Same. I think I posted in here at one point, but the last few chapters seriously damaged my view of the whole thing. I'm not against bad things happening, but it felt gratuitous and deliberately out of character for some of them.

So it's the ME3 of books, got it, avoooooooooid!

Haakon7 wrote:
karmajay wrote:

Just finished The First Law trilogy and enjoyed it although not sure how I feel about the last few chapters. I think it is probably because it sets the characters up for future books but I typically like all my threads ties up at the end of a series.

Same. I think I posted in here at one point, but the last few chapters seriously damaged my view of the whole thing. I'm not against bad things happening, but it felt gratuitous and deliberately out of character for some of them.

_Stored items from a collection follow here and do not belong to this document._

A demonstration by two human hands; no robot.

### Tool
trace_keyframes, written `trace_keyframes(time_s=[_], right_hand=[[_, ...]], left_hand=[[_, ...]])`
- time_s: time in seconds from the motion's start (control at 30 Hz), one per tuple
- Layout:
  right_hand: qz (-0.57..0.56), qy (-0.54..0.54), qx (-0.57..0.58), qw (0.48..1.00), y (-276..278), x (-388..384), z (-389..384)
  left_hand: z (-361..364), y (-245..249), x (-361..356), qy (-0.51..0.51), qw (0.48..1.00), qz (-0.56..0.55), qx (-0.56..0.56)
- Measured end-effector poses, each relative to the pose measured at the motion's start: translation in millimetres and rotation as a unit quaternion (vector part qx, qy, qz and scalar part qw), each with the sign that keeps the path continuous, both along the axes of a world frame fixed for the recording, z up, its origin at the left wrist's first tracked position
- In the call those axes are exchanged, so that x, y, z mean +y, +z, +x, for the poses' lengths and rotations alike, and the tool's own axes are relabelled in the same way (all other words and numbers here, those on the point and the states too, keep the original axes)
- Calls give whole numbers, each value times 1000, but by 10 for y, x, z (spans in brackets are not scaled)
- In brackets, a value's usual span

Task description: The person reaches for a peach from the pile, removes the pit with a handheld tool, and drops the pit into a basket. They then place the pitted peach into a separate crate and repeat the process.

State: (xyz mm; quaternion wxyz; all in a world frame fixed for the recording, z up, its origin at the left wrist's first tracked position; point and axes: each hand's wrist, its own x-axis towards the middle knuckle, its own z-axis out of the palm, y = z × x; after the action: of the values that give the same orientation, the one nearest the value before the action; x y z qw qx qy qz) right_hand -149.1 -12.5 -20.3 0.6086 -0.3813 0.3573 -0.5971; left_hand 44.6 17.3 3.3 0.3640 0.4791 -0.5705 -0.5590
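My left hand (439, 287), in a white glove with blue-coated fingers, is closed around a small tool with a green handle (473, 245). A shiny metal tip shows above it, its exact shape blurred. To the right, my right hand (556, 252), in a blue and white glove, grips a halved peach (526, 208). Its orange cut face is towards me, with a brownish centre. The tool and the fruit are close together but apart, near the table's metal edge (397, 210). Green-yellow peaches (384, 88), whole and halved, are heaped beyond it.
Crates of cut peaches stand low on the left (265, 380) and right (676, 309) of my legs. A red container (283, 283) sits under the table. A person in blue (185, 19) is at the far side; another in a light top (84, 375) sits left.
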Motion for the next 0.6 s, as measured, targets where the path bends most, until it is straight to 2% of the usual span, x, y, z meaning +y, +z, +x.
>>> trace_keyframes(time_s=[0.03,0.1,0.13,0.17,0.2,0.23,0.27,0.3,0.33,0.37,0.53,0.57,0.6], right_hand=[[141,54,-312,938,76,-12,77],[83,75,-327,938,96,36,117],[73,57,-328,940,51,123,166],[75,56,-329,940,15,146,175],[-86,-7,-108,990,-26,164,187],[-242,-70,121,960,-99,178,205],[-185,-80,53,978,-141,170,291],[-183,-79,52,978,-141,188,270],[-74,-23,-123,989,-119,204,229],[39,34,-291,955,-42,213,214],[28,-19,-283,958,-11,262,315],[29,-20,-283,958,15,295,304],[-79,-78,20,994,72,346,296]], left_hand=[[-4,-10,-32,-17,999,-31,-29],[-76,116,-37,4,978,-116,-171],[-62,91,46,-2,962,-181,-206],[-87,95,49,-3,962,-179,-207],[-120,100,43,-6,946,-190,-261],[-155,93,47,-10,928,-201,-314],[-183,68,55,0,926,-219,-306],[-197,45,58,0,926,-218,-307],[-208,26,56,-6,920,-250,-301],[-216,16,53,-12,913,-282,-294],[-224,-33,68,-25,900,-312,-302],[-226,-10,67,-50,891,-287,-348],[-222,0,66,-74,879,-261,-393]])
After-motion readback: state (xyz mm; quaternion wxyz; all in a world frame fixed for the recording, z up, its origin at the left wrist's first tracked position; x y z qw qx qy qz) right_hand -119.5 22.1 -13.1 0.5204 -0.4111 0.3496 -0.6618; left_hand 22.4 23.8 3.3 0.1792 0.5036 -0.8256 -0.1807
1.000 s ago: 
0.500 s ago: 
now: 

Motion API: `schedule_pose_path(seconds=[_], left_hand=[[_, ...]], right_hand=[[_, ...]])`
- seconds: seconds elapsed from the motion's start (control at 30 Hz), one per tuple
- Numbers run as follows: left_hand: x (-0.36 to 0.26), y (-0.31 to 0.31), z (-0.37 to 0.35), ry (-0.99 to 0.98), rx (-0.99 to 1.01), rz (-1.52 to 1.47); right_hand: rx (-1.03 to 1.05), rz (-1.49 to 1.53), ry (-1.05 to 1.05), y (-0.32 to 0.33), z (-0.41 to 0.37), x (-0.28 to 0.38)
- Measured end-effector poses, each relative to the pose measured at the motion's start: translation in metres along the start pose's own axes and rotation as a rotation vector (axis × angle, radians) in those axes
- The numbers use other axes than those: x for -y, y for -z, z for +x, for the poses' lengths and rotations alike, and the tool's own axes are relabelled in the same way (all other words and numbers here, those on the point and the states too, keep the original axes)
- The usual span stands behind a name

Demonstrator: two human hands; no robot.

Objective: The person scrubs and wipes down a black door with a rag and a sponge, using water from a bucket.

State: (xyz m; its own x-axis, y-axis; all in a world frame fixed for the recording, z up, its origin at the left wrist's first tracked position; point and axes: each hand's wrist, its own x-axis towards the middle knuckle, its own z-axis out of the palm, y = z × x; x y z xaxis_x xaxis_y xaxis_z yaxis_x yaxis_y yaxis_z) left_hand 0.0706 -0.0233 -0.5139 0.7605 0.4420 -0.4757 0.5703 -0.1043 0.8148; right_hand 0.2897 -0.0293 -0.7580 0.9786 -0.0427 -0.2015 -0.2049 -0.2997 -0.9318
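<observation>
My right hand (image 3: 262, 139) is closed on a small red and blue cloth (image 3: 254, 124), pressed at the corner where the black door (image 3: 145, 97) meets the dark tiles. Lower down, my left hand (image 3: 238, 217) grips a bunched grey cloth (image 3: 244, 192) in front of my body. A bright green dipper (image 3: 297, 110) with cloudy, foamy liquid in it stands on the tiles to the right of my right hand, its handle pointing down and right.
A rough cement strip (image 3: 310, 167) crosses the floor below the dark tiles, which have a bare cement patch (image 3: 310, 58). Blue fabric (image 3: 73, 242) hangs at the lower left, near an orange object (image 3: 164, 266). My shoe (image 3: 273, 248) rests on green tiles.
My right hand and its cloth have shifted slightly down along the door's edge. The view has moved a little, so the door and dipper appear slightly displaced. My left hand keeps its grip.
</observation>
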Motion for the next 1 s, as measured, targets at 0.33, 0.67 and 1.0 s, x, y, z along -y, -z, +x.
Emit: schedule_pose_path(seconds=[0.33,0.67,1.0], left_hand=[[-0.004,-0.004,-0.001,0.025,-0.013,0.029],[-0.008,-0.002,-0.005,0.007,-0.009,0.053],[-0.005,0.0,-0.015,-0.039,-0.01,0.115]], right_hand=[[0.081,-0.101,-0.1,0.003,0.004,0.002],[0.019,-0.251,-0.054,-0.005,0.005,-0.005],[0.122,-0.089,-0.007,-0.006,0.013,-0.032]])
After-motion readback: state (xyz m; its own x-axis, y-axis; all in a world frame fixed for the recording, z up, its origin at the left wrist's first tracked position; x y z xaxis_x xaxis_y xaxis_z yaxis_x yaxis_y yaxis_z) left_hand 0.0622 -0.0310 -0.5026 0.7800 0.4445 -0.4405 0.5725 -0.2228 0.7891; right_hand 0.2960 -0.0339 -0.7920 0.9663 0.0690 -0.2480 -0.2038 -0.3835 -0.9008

Well, i see 2 other books on Amazon from that world :

Spoiler:

Starred Review. This blood-drenched, thought-provoking dissection of a three-day battle is set in the same world as Abercrombie's First Law Trilogy (The Blade Itself, etc.), but stands very well alone. Union commander Lord Marshal Kroy coordinates the fight with the aid of a motley group of incompetent, self-important officers. The strangely sympathetic Col. Bremer dan Gorst is officially a royal observer who nurses a burning desire to kill or be killed. Leading a much smaller army against the Union is Black Dow, whose grip on the throne of the Northmen is tenuous and based on fear and brutality. Calder, a slippery and cunning egotist, advocates peace while plotting to take Black Dow's place. Abercrombie never glosses over a moment of the madness, passion, and horror of war, nor the tribulations that turn ordinary people into the titular heroes.

Spoiler:

Best Served Cold is a stand-alone novel that takes place in the same world as Joe Abercrombie's acclaimed The First Law series. To his many fans (of which I'm certainly one), I say: you'll be more than pleased with Best Served Cold. Along with a colorful array of new characters -- criminals, henchmen, assassins, power-hungry nobles, and mercenaries -- several of the second-string characters from The First Law play a major part. I'd list them, but half the fun of this book is guessing just who will show up. I will just give you this much: if you liked the despicable soldier-of-fortune Nicomo Cosca before, or maybe even if you didn't, you're gonna love him in Best Served Cold.